(Records from a data collection)
────

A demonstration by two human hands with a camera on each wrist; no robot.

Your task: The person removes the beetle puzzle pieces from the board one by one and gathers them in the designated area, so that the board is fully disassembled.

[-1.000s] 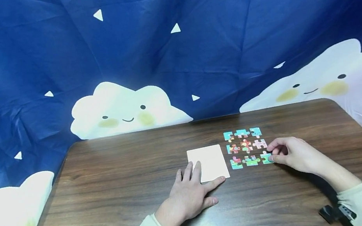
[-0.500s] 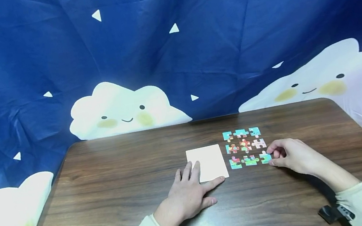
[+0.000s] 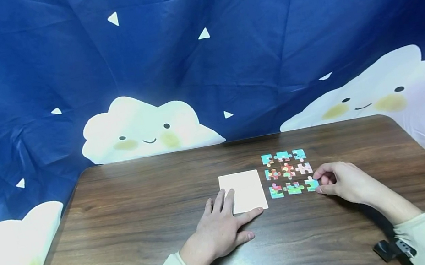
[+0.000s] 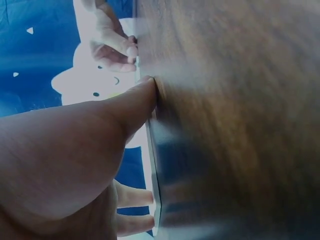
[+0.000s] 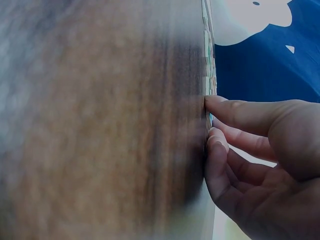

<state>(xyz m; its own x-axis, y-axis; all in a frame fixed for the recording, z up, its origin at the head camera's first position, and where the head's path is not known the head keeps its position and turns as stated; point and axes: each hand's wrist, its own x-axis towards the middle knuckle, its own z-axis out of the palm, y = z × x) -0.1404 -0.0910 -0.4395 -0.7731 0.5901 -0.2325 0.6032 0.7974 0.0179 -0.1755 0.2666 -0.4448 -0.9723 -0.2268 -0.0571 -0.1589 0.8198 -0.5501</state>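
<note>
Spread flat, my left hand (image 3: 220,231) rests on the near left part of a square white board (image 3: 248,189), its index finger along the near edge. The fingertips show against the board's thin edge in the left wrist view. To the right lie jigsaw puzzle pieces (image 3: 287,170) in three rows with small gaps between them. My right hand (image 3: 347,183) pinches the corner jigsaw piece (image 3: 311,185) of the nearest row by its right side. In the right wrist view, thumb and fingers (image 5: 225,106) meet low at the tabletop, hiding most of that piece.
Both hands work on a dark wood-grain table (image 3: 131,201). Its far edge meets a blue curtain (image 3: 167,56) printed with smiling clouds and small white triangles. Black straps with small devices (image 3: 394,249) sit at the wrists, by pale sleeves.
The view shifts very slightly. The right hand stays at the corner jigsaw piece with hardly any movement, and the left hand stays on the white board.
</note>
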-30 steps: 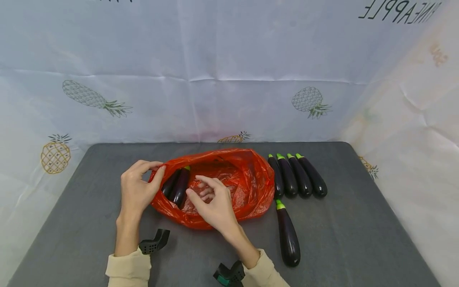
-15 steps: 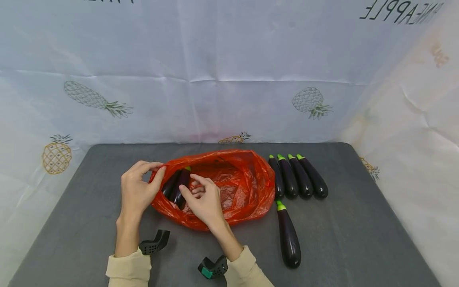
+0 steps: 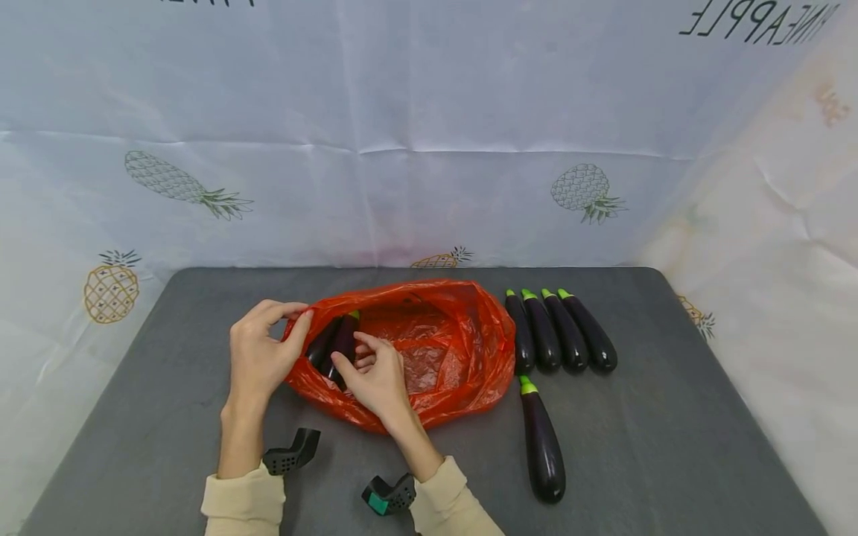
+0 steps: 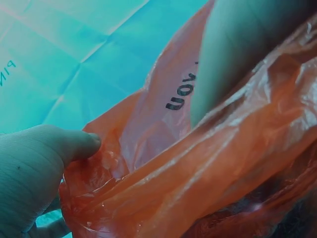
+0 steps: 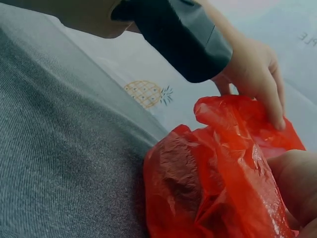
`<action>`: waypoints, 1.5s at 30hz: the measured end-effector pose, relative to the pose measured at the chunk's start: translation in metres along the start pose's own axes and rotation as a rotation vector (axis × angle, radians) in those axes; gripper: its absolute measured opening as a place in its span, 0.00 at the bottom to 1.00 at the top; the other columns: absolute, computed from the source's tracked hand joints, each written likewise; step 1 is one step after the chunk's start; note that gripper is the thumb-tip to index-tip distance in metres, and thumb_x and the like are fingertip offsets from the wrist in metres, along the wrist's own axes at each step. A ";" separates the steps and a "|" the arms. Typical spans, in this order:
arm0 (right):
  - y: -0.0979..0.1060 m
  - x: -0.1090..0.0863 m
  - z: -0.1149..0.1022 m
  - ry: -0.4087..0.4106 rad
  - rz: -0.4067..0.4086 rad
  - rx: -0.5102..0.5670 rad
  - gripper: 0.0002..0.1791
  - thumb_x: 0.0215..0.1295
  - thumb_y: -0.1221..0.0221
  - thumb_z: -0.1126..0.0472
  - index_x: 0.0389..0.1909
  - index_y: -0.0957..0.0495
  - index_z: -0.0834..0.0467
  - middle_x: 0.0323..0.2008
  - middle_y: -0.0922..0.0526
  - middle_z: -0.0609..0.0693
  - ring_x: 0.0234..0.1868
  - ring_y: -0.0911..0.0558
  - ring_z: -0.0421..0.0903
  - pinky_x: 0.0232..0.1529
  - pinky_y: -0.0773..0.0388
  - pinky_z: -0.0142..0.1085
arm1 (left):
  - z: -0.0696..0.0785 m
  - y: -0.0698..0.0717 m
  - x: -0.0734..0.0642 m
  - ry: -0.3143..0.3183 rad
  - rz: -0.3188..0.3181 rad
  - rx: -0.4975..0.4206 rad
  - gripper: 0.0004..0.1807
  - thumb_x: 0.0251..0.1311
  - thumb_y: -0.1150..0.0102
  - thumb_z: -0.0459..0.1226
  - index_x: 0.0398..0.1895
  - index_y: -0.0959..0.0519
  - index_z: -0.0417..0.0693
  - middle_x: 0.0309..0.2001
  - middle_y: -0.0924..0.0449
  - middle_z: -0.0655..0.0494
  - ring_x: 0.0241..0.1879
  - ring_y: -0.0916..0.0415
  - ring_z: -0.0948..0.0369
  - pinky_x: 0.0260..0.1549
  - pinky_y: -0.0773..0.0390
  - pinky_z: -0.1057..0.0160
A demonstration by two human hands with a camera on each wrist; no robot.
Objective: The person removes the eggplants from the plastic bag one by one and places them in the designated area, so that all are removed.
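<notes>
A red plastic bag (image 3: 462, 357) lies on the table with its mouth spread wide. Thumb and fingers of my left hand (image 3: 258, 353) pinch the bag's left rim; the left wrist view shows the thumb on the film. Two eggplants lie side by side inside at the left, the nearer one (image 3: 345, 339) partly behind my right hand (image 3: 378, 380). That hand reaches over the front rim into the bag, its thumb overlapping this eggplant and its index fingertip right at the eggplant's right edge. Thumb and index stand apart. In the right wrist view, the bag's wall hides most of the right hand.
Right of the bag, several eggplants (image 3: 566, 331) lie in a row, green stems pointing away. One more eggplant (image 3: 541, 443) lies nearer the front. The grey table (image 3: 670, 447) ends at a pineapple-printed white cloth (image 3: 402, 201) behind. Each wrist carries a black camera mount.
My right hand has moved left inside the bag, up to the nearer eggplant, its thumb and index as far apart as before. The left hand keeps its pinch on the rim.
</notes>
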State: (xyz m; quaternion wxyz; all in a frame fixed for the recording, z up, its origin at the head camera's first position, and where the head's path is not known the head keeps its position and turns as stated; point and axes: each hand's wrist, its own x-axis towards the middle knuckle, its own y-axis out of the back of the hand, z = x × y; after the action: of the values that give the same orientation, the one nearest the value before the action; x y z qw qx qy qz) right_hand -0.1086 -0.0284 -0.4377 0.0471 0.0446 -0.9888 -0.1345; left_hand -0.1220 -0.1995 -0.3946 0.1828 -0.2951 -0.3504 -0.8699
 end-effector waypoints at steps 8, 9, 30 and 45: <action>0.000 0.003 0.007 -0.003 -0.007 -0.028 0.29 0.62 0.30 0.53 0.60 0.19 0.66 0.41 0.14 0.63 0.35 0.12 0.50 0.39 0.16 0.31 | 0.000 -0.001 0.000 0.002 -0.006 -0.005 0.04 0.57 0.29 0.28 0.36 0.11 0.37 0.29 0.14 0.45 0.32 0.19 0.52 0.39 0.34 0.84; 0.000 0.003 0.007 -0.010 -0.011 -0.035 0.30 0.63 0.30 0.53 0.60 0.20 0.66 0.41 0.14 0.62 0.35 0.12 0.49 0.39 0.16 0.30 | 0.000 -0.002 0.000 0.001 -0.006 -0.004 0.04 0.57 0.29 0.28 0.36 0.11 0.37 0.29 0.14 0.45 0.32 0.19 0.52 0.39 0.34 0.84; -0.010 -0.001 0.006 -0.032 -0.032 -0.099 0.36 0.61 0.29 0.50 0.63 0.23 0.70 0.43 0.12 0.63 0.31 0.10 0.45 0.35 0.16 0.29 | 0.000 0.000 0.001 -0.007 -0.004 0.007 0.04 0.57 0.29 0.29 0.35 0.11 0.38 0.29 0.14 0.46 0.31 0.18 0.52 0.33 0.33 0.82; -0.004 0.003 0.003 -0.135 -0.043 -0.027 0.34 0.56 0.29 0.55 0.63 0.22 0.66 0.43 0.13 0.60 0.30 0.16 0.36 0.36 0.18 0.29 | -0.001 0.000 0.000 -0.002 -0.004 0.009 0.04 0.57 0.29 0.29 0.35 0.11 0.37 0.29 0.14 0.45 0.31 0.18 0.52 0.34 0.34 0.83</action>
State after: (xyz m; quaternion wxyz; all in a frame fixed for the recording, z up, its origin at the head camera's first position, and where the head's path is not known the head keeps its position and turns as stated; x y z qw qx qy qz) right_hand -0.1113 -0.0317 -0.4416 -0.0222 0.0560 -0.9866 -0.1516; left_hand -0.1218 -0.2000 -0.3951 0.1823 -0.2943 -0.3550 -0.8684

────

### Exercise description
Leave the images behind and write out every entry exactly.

### Exercise solution
A demonstration by two human hands with a camera on each wrist; no robot.

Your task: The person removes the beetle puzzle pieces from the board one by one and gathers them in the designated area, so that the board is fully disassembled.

[-1.000s] 
[-0.500s] 
[+0.000s] 
[+0.000s] 
[+0.000s] 

<state>(xyz m; its own x-axis, y-axis; all in a frame fixed for the recording, z up, its origin at the head camera's first position, and where the head's path is not known the head keeps its position and turns as stated; point and axes: each hand's wrist, its own x-axis towards the middle knuckle, its own z-axis out of the palm, y = z × x) -0.1404 -0.0910 -0.4395 -0.7731 0.5901 -0.2325 0.6032 0.7974 0.0179 -0.1755 0.2666 -0.4448 -0.9723 -0.2268 -0.0571 -0.1589 0.8198 -0.5501</state>
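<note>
Spread flat, my left hand (image 3: 220,231) rests on the near left part of a square white board (image 3: 248,189), its index finger along the near edge. The fingertips show against the board's thin edge in the left wrist view. To the right lie jigsaw puzzle pieces (image 3: 287,170) in three rows with small gaps between them. My right hand (image 3: 347,183) pinches the corner jigsaw piece (image 3: 311,185) of the nearest row by its right side. In the right wrist view, thumb and fingers (image 5: 225,106) meet low at the tabletop, hiding most of that piece.
Both hands work on a dark wood-grain table (image 3: 131,201). Its far edge meets a blue curtain (image 3: 167,56) printed with smiling clouds and small white triangles. Black straps with small devices (image 3: 394,249) sit at the wrists, by pale sleeves.
The view shifts very slightly. The right hand stays at the corner jigsaw piece with hardly any movement, and the left hand stays on the white board.
</note>
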-30 steps: 
-15 steps: 
+0 steps: 
+0 steps: 
+0 steps: 
`<action>`: waypoints, 1.5s at 30hz: the measured end-effector pose, relative to the pose measured at the chunk's start: translation in metres along the start pose's own axes and rotation as a rotation vector (axis × angle, radians) in those axes; gripper: its absolute measured opening as a place in its span, 0.00 at the bottom to 1.00 at the top; the other columns: absolute, computed from the source's tracked hand joints, each written likewise; step 1 is one step after the chunk's start; note that gripper is the thumb-tip to index-tip distance in metres, and thumb_x and the like are fingertip offsets from the wrist in metres, along the wrist's own axes at each step. A ";" separates the steps and a "|" the arms. Typical spans, in this order:
arm0 (right):
  - y: -0.0979..0.1060 m
  - x: -0.1090..0.0863 m
  - z: -0.1149..0.1022 m
  - ry: -0.4087..0.4106 rad
  - rz: -0.4067..0.4086 rad
  - rx: -0.5102..0.5670 rad
  - gripper: 0.0002..0.1791
  - thumb_x: 0.0215..0.1295
  - thumb_y: -0.1221..0.0221
  - thumb_z: -0.1126..0.0472
  - index_x: 0.0389..0.1909
  - index_y: -0.0957..0.0495
  - index_z: -0.0834..0.0467
  - middle_x: 0.0323..0.2008
  - middle_y: -0.0922..0.0526
  - middle_z: -0.0609..0.0693
  - ring_x: 0.0234..0.1868
  - ring_y: -0.0911..0.0558
  - ring_z: -0.0421..0.0903
  - pinky_x: 0.0232..0.1529
  - pinky_y: -0.0773..0.0388
  - pinky_z: -0.0142..0.1085
arm1 (left):
  - z: -0.0696..0.0785 m
  - y: -0.0698..0.0717 m
  - x: -0.0734..0.0642 m
  - ry: -0.3143..0.3183 rad
  - rz: -0.3188..0.3181 rad
  - rx: -0.4975..0.4206 rad
  - gripper: 0.0004..0.1807
  - thumb_x: 0.0251..0.1311
  - thumb_y: -0.1150..0.0102
  - thumb_z: -0.0459..0.1226
  - index_x: 0.0398..0.1895
  - index_y: -0.0959..0.0519
  - index_z: -0.0417..0.0693
  - middle_x: 0.0309..0.2001
  - middle_y: -0.0924..0.0449
  - middle_z: -0.0655..0.0494
  - ring_x: 0.0241..0.1879
  - ring_y: -0.0916..0.0415
  - ring_z: -0.0948..0.0369
  - pinky_x: 0.0260..0.1549
  - pinky_y: -0.0773..0.0390
  - pinky_z: -0.1057..0.0160
A demonstration by two human hands with a camera on each wrist; no robot.
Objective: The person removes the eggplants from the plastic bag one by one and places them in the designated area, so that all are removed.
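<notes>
A red plastic bag (image 3: 462, 357) lies on the table with its mouth spread wide. Thumb and fingers of my left hand (image 3: 258, 353) pinch the bag's left rim; the left wrist view shows the thumb on the film. Two eggplants lie side by side inside at the left, the nearer one (image 3: 345, 339) partly behind my right hand (image 3: 378, 380). That hand reaches over the front rim into the bag, its thumb overlapping this eggplant and its index fingertip right at the eggplant's right edge. Thumb and index stand apart. In the right wrist view, the bag's wall hides most of the right hand.
Right of the bag, several eggplants (image 3: 566, 331) lie in a row, green stems pointing away. One more eggplant (image 3: 541, 443) lies nearer the front. The grey table (image 3: 670, 447) ends at a pineapple-printed white cloth (image 3: 402, 201) behind. Each wrist carries a black camera mount.
My right hand has moved left inside the bag, up to the nearer eggplant, its thumb and index as far apart as before. The left hand keeps its pinch on the rim.
</notes>
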State: (xyz m; quaternion wxyz; all in a frame fixed for the recording, z up, its origin at the head camera's first position, and where the head's path is not known the head keeps its position and turns as stated; point and axes: each hand's wrist, its own x-axis towards the middle knuckle, its own y-axis out of the back of the hand, z = x × y; after the action: of the values that give the same orientation, the one nearest the value before the action; x y z qw qx qy qz) right_hand -0.1086 -0.0284 -0.4377 0.0471 0.0446 -0.9888 -0.1345; left_hand -0.1220 -0.1995 -0.3946 0.1828 -0.2951 -0.3504 -0.8699
 end-effector waypoints at steps 8, 9, 30 and 45: <action>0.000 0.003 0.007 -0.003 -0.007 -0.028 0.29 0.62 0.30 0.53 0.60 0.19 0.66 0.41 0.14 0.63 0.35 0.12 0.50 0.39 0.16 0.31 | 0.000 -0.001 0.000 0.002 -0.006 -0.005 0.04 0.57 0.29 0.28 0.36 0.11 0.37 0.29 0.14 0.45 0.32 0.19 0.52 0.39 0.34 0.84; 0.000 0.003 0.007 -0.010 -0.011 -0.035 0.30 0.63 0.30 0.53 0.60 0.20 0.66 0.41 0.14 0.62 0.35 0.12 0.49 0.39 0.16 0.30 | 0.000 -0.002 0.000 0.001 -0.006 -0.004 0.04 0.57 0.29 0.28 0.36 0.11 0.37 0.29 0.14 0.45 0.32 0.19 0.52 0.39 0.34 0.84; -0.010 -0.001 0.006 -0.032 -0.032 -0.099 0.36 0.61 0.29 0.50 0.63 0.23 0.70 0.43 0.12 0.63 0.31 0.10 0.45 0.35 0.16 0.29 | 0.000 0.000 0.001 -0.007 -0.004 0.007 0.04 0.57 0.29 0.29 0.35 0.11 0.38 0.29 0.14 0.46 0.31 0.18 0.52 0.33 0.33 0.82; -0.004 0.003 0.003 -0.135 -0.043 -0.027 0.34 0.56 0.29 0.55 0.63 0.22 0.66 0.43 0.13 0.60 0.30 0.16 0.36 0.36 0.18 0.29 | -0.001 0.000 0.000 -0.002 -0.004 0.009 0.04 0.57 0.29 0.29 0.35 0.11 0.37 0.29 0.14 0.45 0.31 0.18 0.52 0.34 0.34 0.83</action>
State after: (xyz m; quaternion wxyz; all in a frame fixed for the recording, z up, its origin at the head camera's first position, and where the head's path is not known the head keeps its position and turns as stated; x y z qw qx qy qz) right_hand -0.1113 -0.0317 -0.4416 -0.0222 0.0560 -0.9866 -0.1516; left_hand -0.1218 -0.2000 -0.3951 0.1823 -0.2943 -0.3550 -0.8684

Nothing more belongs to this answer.